• **Task to complete**:
For the listing below, state how many lines include "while". The number alone is the answer.
BEGIN
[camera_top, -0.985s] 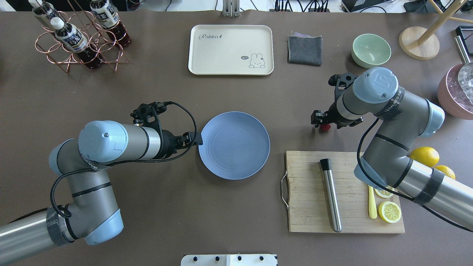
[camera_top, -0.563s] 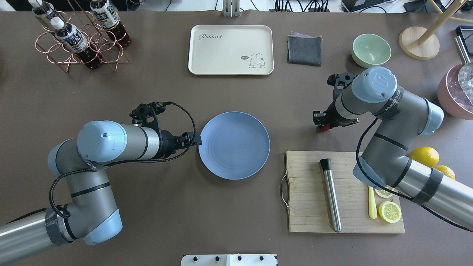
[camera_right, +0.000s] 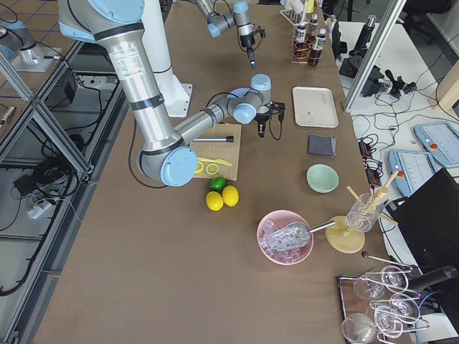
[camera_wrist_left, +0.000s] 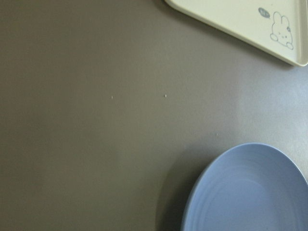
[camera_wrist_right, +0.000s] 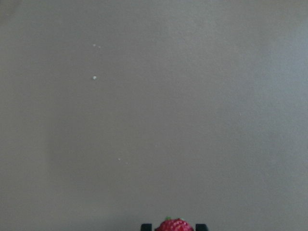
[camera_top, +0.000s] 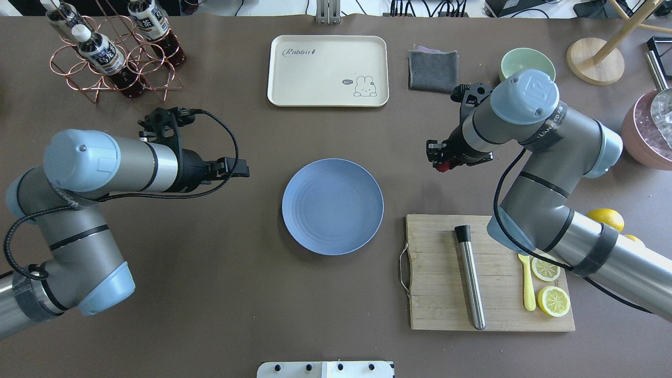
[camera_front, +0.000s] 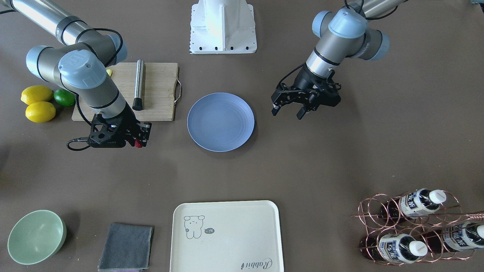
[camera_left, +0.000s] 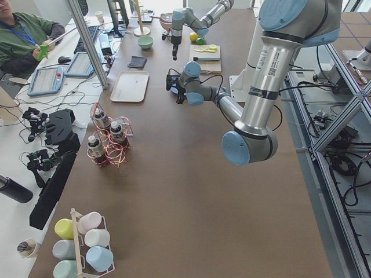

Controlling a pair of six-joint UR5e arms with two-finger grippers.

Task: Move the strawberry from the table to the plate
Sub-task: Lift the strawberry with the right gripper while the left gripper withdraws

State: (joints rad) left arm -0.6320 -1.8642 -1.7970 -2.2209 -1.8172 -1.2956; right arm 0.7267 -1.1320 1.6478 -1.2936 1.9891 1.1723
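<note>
The right claw (camera_top: pixel 440 161) is closed on the strawberry (camera_top: pixel 443 167). In the right wrist view the red berry (camera_wrist_right: pixel 174 224) sits pinched between the two black fingertips (camera_wrist_right: pixel 146 226) at the bottom edge, with only bare worktop (camera_top: pixel 236 294) beyond it. The pictures do not show how far the berry is off the surface.

Claw and berry are out to the right of the plate (camera_top: pixel 332 206), well apart from it and on the far side of the cutting board (camera_top: pixel 441 283). The right arm's elbow covers part of the green bowl (camera_top: pixel 517 59).

The left claw (camera_front: pixel 287 112) has its fingers spread wide and holds nothing. It is near the plate's left side and not touching it. Its wrist camera looks down on the plate rim (camera_wrist_left: pixel 250 192) and one corner of the cream tray (camera_wrist_left: pixel 240 19).

A steel rod (camera_top: pixel 471 278), a small yellow tool and two lemon slices (camera_top: pixel 554 301) lie on the board. Two lemons (camera_front: pixel 36 94) and a lime (camera_front: pixel 64 97) sit beside it. A grey cloth (camera_top: pixel 433 71) lies between tray and bowl.
</note>
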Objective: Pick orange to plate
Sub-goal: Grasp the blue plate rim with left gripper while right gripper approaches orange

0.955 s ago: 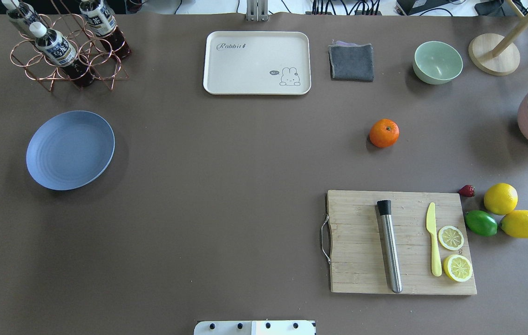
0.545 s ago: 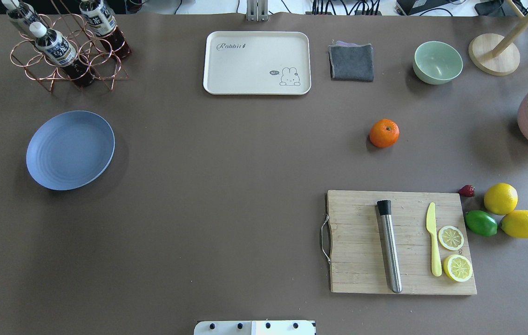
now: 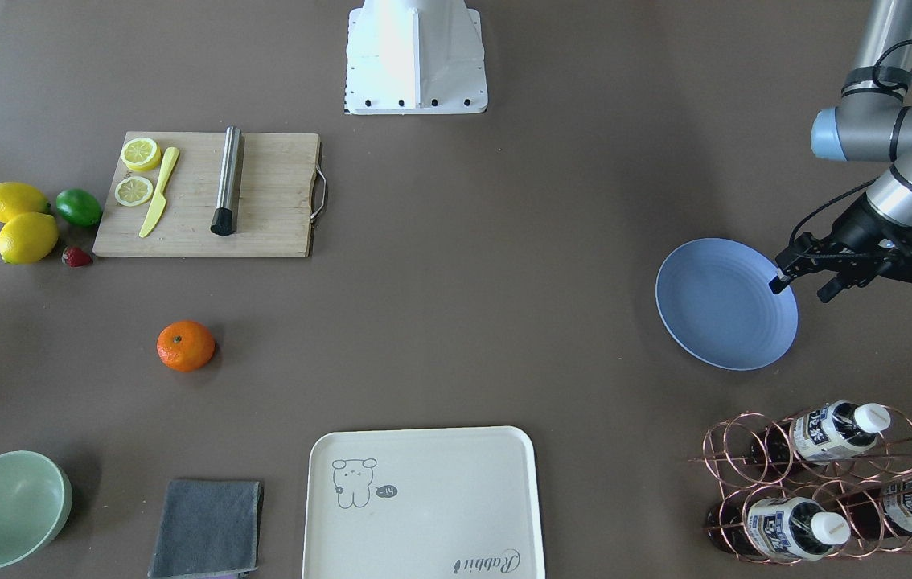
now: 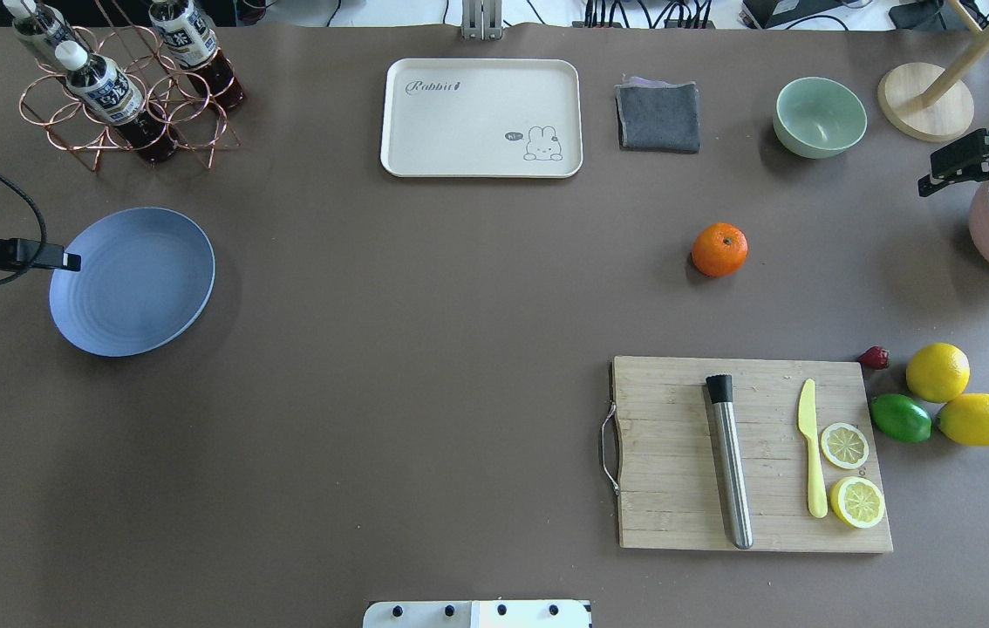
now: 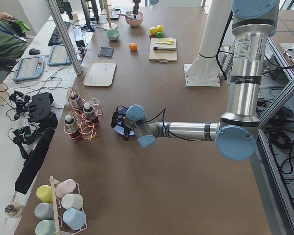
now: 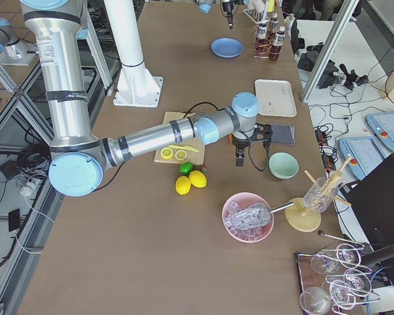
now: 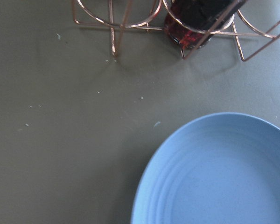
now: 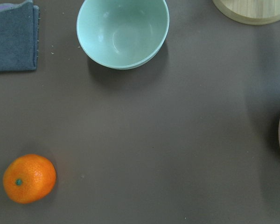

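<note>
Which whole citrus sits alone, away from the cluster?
The orange, alone on bare table beyond the cutting board; the two lemons and the lime huddle together off the board's end.

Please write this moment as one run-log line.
orange: on table, not grasped | plate: empty | left tool: open, near plate rim | right tool: open, away from orange

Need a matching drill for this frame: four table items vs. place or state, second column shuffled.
1 orange
2 plate
3 lime
4 grey cloth

A beside the lemons
B empty, blue
C between tray and mint bowl
D bare table, between mint bowl and cutting board

Pairs: 1-D, 2-B, 3-A, 4-C
</note>
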You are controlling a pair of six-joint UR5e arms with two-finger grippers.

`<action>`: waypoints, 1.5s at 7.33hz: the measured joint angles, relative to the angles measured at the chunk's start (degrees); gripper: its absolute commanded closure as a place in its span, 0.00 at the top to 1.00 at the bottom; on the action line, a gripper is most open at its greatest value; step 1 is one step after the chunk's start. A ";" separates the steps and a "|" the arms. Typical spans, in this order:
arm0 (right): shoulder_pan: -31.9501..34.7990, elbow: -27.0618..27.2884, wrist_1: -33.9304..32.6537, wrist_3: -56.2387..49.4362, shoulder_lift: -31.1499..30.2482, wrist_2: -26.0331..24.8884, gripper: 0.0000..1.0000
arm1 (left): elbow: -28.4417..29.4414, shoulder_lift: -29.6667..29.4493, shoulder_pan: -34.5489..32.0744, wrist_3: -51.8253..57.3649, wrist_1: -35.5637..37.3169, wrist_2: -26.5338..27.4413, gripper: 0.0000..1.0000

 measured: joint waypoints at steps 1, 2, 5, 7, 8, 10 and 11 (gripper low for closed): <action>-0.57 0.17 0.32 0.46 0.03 -0.08 1.00 | 1.22 -0.04 0.71 -0.27 -1.12 0.49 0.90; -0.89 0.23 0.44 0.63 0.24 -0.14 1.00 | 2.74 -0.10 0.97 -0.37 -2.87 0.66 0.64; -1.14 0.14 0.46 1.75 1.24 -0.21 1.00 | 4.13 -0.86 2.14 -2.46 -4.58 0.72 0.00; -1.17 0.10 0.46 1.92 1.36 -0.22 1.00 | 4.08 -1.16 3.67 -3.28 -4.52 0.70 0.00; -1.17 0.10 0.46 1.99 1.35 -0.22 1.00 | 3.82 -1.18 3.70 -3.39 -4.15 0.10 0.00; -1.17 0.21 0.48 2.21 1.27 -0.22 1.00 | 3.17 -1.82 0.65 -3.57 -2.63 -5.43 0.00; -1.24 0.24 0.51 2.26 1.26 -0.21 1.00 | 1.79 -2.31 -2.68 -4.14 -1.43 -10.16 0.00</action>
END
• **Exercise result**:
2